Cassandra's Weird Data Model

We started this project back in 2011, and there wasn't a whole lot written about how to do data modelling in Cassandra.  We needed to figure out how to put stock data into Cassandra, but it soon became clear that Cassandra's data model was a bit difficult. I found "WTF is a supercolumn" to be a really helpful starting point, even though it is a bit outdated now.  If you are just starting with Cassandra, you should make sure you install the latest version and read something on the DataStax site, such as this documentation

You might wonder why Cassandra's data model is so weird (as have many of the developers who work at my company).  The most important thing to understand is that Cassandra really is a distributed database.  This means that:
  1. Your data set can be spread over multiple servers (also known as sharding)
  2. Any given piece of data can be on more than one server, which gives Cassandra the ability to load balance requests and recover from server failures.

Distributed databases need to make certain trade offs.  Cassandra, like many of them, does not support joins. It also has to make trade offs between consistency, atomicity and partition tolerance, as predicted by Brewer's theorem.  Indexing is also somewhat limited.

To make matters more challenging, Cassandra has it's own terminology:

What relational databases call a "schema", Cassandra calls a "keyspace".  What relational databases like to call a table, Cassandra calls a "column family".  It's probably fair to give these things different names in Cassandra, given that they are not really exactly the same as what you get in a relational database.  However, it does make for a steeper learning curve.

The first point that I learned about Cassandra data modelling is that because there are no joins, you have to de-normalize everything.  That means that all the information for a given query pretty much needs to go into one column family. As a result, you really need to think backwards from your queries and make sure that there is a single column family that satisfies them (or, as a last resort, do joins in your code). 
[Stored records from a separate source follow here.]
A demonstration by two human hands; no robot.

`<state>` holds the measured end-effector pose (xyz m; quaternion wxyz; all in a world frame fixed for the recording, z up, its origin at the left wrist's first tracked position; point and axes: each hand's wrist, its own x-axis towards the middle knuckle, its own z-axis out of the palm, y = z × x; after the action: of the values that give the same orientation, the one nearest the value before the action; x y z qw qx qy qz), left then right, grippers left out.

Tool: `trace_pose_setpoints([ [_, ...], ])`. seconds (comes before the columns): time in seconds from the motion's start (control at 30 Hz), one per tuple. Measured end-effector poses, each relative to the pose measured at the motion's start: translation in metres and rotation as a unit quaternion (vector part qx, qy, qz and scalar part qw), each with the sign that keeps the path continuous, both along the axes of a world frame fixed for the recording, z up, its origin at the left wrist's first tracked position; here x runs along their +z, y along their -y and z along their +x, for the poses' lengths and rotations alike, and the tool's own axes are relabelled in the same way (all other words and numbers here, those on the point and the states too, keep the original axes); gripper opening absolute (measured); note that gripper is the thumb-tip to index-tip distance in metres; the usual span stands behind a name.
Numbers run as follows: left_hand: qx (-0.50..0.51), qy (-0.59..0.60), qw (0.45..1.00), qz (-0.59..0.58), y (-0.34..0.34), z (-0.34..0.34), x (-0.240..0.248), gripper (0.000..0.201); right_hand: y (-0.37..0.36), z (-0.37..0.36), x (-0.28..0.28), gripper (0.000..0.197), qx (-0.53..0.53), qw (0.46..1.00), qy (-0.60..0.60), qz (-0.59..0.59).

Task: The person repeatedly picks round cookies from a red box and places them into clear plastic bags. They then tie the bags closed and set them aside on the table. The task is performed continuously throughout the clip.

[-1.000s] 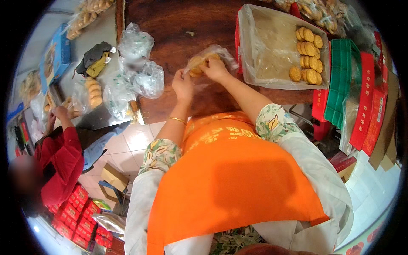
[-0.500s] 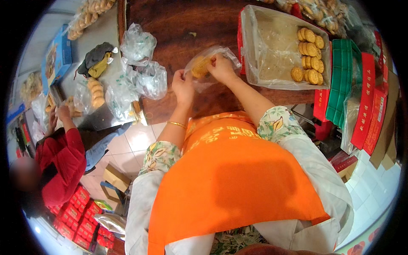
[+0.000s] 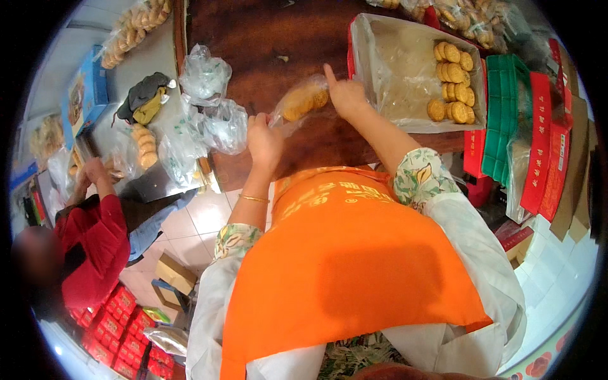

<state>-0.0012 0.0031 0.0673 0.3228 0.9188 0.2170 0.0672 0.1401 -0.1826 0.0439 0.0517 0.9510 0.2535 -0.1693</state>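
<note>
A clear plastic bag with a row of round golden cookies point(image 3: 303, 103) in it lies over the dark wooden table point(image 3: 253, 38). My left hand point(image 3: 263, 137) is closed, pinching the bag's left end between thumb and fingers. On the bag's other side, my right hand point(image 3: 348, 98) is off the bag, its index finger stretched out and nothing seen in it. Just right of that hand stands a red box point(image 3: 386, 69) lined with clear plastic. Stacks of the same round cookies point(image 3: 457, 79) fill its right side.
Crumpled clear bags point(image 3: 206, 73) lie at the table's left edge. A green crate point(image 3: 503, 120) and red cartons point(image 3: 538, 145) stand at the right. More bagged baked goods point(image 3: 465, 25) lie at the far right. A co-worker in red point(image 3: 95, 247) works at the left counter.
My right hand has let go of the bag and moved right, its index finger now extended. The cookies now sit along the bag's right part. My left hand keeps its pinch, slightly lower left.
</note>
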Motion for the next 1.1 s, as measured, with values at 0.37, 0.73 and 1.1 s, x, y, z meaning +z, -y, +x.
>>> trace_pose_setpoints([
  [0.37, -0.033, 0.045, 0.995, -0.083, 0.012, 0.020, 0.060, 0.008, 0.018, 0.007, 0.099, 0.022, 0.101, 0.987, -0.018, 0.125],
  [0.73, -0.297, 0.090, 0.950, 0.023, 0.023, 0.064, 0.078, 0.012, -0.022, 0.007, 0.002, 0.017, -0.162, 0.777, -0.300, 0.530],
  [1.1, -0.299, -0.030, 0.901, -0.313, 0.026, 0.109, 0.040, 0.028, -0.013, -0.004, -0.028, 0.026, 0.063, 0.796, -0.164, 0.579],
])
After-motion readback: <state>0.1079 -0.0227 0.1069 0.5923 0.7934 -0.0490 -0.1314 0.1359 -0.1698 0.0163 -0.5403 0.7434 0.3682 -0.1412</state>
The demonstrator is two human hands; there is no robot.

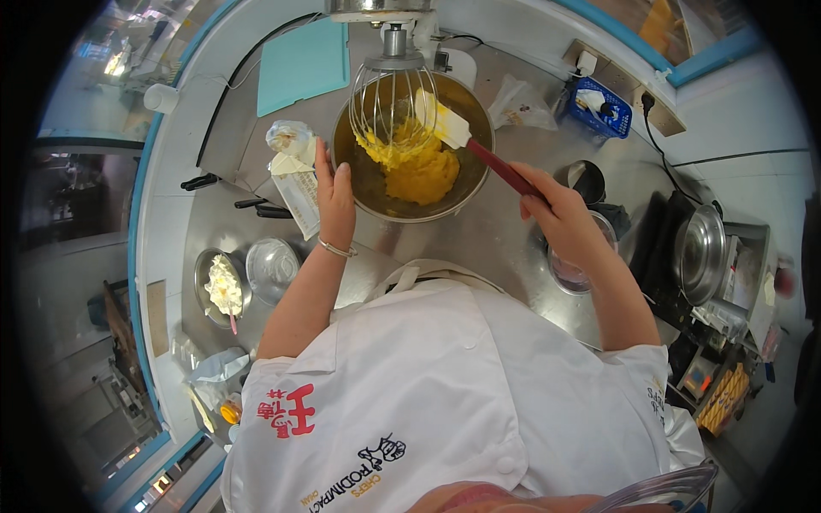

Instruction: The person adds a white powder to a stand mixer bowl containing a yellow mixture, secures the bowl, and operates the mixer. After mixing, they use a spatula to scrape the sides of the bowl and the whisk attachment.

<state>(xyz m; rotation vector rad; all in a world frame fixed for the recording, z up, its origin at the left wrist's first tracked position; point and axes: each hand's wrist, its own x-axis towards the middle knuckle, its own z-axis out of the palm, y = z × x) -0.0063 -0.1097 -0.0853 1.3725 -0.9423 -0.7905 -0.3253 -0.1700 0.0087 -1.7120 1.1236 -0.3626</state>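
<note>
A metal mixing bowl [476, 175] holds a thick yellow mixture [419, 175]. Into it hangs the wire whisk [382, 90] of a stand mixer [380, 7], with mixture clinging to its lower wires. My right hand [560, 214] is closed around the dark red handle of a spatula [496, 162]. The spatula's white blade, smeared with yellow, reaches over the bowl against the whisk. On the bowl's left side, my left hand [336, 201] rests against the outer wall with its fingers stretched out. Its far fingers are partly hidden behind one another.
An opened white packet [298, 192] lies left of my left hand, near a turquoise board [304, 67]. Bowls stand at the left, one with a pale creamy mass [224, 286]. To the right are a blue basket [601, 107], a clear plastic bag [522, 104] and metal pans [699, 254].
</note>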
The next thing I learned about Cassandra is that you really need to think of columns differently than you do in a relational database.  In a relational database, every row generally has the same columns (although people have found various ways to get around this, often by using varchar fields to hold string values of arbitrary data types).  In Cassandra:
  1. every row can have completely different columns, 
  2. every row can have a lot of columns (up to two billion)
  3. the columns are essentially sorted in order by their name and so it is possible to (quite efficiently) retrieve ranges of columns in a specific row using a single query
The last point is really important and effectively determines the data structures that a Cassandra column family can represent.  It also means that, if you want to do any kind of range queries, the data for the range query needs to fit into a single row.  Because Cassandra rows are not necessarily stored on the same node, you can't effectively do a range query over several rows.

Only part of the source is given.